The rare successes in getting both the hostages released and the terrorists caught tend to occur as the result of events outside the initial situation. For example, the Schveningen Prison affair was described by one newspaper as "a sophisticated combination of bluff, psychology and brute force". In fact, the principal factor in breaking the deadlock was the mistake made by the Palestinian ringleader in allying himself with two Dutch criminals with records of instability and violence, which made it unlikely that any country would give them asylum and also made the use of force inevitable.
Despite more than a decade of violent incidents, the international community is no nearer finding a solution to the problems these pose. Yet concern is spreading as more and more organisations take up the weapon of violence against uncommitted civilians. Indeed, it is only in the past year, with the outbreak of IRA bombings in England, that we have become really concerned in this country about terrorism, and even so there is no proper response to these attacks. On the international scene, the response is even less proportionate to the alarm engendered by events. The problem is, in fact, threefold: to prevent terrorist acts, to apprehend those engaged in terrorism, and to bring those who are caught to Justice.
The first priority must be prevention. Surprisingly it is also the most straightforward way of dealing with terrorism. Since the way in which terrorist groups are organised prevents advance warning of impending attacks, everything depends on security at the point of risk, which must include all travel termini, especially airports, all tourist attractions and all places of public entertainment. The need is for the adoption of the full range of security precautions — personal search, luggage search, the use of metal and explosive detection devices and of tracker dogs trained to sniff out explosives; and where travel is involved, the identification of luggage with individual passengers.

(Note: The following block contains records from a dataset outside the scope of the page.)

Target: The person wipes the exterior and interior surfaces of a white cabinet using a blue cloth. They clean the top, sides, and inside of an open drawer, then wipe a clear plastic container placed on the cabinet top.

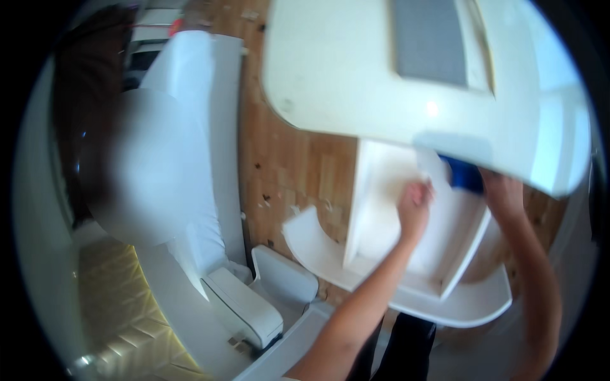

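An open white drawer [381,238] with a wide curved front panel [457,309] extends from under a white tabletop [329,100]. My left hand [415,197] hovers over the drawer's inside, its fingers curled. Blur hides whether anything is between them. At the drawer's right side, close to the tabletop edge, my right hand [504,193] grips a dark blue object [463,175]. Its exact kind is too blurred to tell, and part of it is hidden by the hand.
A grey flat panel [431,43] lies on the tabletop. Wood flooring [295,162] with small scraps shows to the left. Beyond it are a white-draped surface [190,119], a white chair [286,271] and a rounded white appliance [252,309]. A blurred pale oval [147,171] covers part of the left.
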A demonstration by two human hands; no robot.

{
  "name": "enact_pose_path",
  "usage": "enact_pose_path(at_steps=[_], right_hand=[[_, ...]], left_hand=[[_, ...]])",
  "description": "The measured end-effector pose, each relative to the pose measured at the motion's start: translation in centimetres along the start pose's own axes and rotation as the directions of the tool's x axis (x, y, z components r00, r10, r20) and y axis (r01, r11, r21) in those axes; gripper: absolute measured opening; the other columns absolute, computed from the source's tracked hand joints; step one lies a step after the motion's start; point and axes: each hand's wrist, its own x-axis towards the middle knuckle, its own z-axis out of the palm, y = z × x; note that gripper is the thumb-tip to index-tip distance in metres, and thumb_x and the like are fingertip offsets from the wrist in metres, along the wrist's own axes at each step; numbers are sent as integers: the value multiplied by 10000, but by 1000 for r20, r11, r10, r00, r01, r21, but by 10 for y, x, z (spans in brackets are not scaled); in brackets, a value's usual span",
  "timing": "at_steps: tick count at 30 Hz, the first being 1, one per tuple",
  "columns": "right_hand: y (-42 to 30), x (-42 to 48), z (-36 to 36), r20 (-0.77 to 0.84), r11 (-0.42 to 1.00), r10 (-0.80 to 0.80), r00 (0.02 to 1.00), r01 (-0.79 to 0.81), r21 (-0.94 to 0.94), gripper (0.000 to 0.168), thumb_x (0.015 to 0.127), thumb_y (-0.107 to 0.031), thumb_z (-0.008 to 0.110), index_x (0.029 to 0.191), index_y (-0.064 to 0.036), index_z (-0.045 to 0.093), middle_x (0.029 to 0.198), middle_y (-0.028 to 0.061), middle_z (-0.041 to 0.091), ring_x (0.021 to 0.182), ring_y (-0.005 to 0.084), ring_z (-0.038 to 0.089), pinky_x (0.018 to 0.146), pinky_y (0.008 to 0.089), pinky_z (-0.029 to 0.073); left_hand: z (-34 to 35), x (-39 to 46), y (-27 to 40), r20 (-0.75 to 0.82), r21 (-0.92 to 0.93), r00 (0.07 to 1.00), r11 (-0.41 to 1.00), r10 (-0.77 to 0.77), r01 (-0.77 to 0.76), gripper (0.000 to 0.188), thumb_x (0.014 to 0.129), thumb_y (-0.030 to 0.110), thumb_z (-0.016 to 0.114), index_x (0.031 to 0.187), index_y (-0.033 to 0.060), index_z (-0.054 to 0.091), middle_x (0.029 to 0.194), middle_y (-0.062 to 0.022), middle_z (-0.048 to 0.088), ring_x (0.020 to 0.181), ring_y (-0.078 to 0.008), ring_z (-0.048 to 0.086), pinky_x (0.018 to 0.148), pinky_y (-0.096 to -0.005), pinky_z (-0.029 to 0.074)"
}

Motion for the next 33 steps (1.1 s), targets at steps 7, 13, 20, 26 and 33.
enact_pose_path(at_steps=[7,13,20,26,33], right_hand=[[-63,-13,1,-80,791,558,826,-500,353,604,814,-8,520,1373,-158,349,1313,210,440,919,399,597,678,423,530],[-116,-77,-14,203,463,705,679,-658,594,662,817,-39,531,1412,-193,284,1282,226,464,972,415,575,745,437,506],[-108,-73,-9,92,481,632,769,-482,732,426,879,-79,495,1298,-24,450,1299,179,472,1211,275,445,1016,355,338],[-101,-123,-55,243,437,591,769,-559,705,483,734,59,538,1214,12,519,1409,251,296,1295,395,314,1048,415,293],[-116,-167,-107,409,305,577,707,-651,695,481,731,78,494,1191,-45,559,1445,226,223,1317,388,280,1042,440,297]], left_hand=[[34,4,33,-72,201,997,978,-39,53,333,843,261,652,1003,35,468,909,-97,590,846,-165,570,721,-278,446],[51,-46,32,-23,719,962,674,272,-173,368,858,210,596,1122,-3,455,1062,-192,530,1008,-340,504,875,-408,392],[83,-42,34,326,580,897,686,300,-440,685,892,183,518,1401,-57,127,1339,-283,352,1217,-355,395,1019,-386,305],[87,-71,12,427,420,904,881,19,-217,615,920,200,466,1394,-51,165,1360,-257,361,1203,-367,437,978,-358,360],[71,-93,-10,414,546,870,692,267,-473,570,916,118,452,1381,-69,180,1370,-305,303,1205,-456,387,1005,-431,330]])
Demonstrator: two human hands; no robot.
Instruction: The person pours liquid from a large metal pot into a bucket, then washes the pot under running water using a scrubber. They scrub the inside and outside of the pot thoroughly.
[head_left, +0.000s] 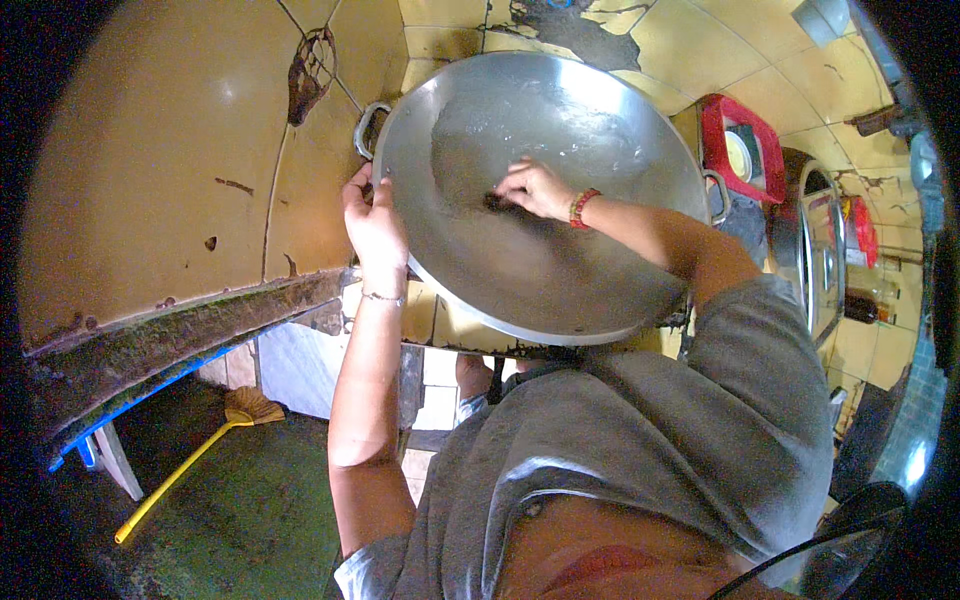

Security precautions on this scale will lead to the apprehension of some terrorists. When an act of terrorism has actually taken place, especially one involving hostages, apprehension is more difficult and involves close co-ordination of all services involved and split-second timing; the need then is for contingency plans and training. Once the terrorists are caught, they must not be returned to organisations who are themselves engaged in terrorism. In the absence of any coherent international law, they must be tried and sentenced according to the law of the country in which the offence was committed. The certain knowledge that the law will be allowed to run its course will reduce the credibility of terrorism as a political weapon for those not already engaged in it, and will also assist in forming international attitudes and, ultimately, international law.
Eric Moonman is Labour MP for Basildon.